The answer must consist of every line in the data that contains "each".

*** Opening of SUPPLIED MATERIAL ***

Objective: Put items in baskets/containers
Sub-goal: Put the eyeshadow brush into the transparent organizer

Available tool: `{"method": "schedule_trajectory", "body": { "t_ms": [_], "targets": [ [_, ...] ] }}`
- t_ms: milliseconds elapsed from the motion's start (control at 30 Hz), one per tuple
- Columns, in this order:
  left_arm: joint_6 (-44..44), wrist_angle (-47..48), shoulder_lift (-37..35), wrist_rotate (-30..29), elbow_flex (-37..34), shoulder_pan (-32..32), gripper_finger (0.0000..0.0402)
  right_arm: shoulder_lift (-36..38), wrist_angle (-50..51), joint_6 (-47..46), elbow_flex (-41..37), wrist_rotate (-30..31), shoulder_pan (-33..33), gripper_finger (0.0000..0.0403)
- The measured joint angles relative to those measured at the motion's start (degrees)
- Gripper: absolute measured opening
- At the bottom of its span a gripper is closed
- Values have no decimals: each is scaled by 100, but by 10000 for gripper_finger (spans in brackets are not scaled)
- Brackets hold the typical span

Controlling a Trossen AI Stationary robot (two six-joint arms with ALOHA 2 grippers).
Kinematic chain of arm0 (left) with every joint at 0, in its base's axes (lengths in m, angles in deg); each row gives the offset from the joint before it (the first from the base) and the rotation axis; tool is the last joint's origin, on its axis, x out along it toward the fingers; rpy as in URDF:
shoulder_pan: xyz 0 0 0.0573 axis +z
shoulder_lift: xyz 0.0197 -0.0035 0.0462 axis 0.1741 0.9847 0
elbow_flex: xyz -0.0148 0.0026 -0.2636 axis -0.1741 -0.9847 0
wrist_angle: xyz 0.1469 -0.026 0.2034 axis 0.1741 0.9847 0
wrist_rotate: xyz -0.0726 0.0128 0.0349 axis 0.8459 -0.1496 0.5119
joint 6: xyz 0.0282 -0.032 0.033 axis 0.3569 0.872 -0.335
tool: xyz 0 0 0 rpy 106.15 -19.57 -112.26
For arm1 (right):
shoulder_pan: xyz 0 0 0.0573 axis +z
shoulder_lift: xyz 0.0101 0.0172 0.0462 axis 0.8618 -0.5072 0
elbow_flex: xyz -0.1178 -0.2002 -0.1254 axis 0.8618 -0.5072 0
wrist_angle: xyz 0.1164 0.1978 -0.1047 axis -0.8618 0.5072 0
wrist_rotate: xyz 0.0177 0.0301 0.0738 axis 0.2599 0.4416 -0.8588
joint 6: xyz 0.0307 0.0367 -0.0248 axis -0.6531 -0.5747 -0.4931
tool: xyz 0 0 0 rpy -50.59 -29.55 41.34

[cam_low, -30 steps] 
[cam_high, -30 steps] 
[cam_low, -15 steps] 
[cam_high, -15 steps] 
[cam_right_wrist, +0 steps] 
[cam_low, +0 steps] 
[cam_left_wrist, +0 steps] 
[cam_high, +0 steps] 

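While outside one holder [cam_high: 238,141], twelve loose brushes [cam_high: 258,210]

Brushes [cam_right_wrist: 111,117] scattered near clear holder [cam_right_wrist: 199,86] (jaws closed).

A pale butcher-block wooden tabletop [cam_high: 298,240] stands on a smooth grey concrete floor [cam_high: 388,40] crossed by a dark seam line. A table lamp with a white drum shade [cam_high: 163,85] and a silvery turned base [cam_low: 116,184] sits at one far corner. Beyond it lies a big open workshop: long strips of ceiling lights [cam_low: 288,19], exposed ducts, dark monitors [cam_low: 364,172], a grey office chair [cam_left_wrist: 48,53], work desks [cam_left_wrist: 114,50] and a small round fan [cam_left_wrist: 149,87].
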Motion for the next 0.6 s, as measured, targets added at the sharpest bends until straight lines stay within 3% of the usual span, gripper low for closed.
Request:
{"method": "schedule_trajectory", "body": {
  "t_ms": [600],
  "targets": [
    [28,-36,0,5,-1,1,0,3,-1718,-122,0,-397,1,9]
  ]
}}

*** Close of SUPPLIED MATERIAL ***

→ RESPONSE TO THE TASK:
- Values have no decimals: each is scaled by 100, but by 10000 for gripper_finger (spans in brackets are not scaled)
Kinematic chain of arm0 (left) with every joint at 0, in its base's axes (lengths in m, angles in deg); each row gives the offset from the joint before it (the first from the base) and the rotation axis; tool is the last joint's origin, on its axis, x out along it toward the fingers; rpy as in URDF:

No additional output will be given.